Wilbur's life had a rocky start. Midwives helped assist in the birth at the family farmhouse but something wasn't right about the baby.

"I cried, cried, cried, cried, cried," he said.

It was apparent that it was not just a matter of a colicky baby. His parents were urged to take him to the hospital in Omaha 150 miles away.

"Here we are way out on the lone prairie and the only way we could travel was wagon or horseback."

Wilbur's father got word to the Cedar Creek train depot. The community rallied to help the baby every step of the way. The station manager arranged for a caboose to be attached to a freight train for the child. The baby was taken to a second station and transferred to a passenger train. When the train reached Omaha he was greeted by a cab and a motorcycle police officer who escorted him to the hospital. Doctors discovered that the baby had a rupture in the stomach region. After surgery his crying turned to cooing.

His eyes are moist with tears as he recounts the goodness of others in the century-old tale.

In 1925 Wilbur met cattleman J.C. Cook and joined him on a cattle drive with 1,600 head of cattle. He worked cattle and broke wild horses as a cowboy in Nebraska, putting up with frigid weather as long as he could in Wyoming and Montana as well.

"It was a miserable life in the cold," he recalls. He never forgot his subsistence being coffee and hard tack.

In 1926 he moved to Plattsmouth, Neb., where he owned a operated a coffee shop restaurant where he served up mounds of five-cent hamburgers, 10-cent cheeseburgers and 10-cent bowls of chili.

"If they paid you it's all right too," he said with a grin.

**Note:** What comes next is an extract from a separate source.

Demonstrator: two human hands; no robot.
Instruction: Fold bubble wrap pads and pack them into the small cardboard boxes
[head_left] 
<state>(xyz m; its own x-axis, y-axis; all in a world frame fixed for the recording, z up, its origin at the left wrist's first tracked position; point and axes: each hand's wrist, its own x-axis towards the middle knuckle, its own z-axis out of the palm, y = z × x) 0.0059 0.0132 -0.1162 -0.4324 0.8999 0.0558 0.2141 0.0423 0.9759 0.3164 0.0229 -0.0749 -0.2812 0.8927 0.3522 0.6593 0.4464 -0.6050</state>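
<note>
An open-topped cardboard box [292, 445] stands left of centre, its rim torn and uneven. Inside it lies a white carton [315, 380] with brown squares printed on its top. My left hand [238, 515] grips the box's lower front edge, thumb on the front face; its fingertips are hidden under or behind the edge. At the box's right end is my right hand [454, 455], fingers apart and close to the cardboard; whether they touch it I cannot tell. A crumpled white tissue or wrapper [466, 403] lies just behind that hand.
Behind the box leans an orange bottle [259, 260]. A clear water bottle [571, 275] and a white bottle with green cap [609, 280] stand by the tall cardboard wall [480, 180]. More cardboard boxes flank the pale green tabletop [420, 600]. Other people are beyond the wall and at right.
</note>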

Although he said he doesn't like to cook because he doesn't like how his food tastes, Cochran insists that her stepdad is a great cook.

Today Wilbur is described as both a "vitamin freak" and "bread and potatoes man."

"I'm an old-timer and they eat all they can muster up," he said.

He spent time in Oklahoma, where he became well acquainted with famous evangelist Oral Roberts. He remembers how Roberts showed him the land where he would build the world-famous Oral Roberts University.

In 1931 Hennings went to Arizona where he worked as a train master, conductor and engineer for the Southern Pacific Railroad in Phoenix, Tucson, Yuma and El Paso. In 1951 the railroad transferred him to Los Angeles.

Wilbur came to Ceres in 1978 because of a woman - Goldie Wallis, who became his second wife after they formed a telephone romance. She passed away in 1999.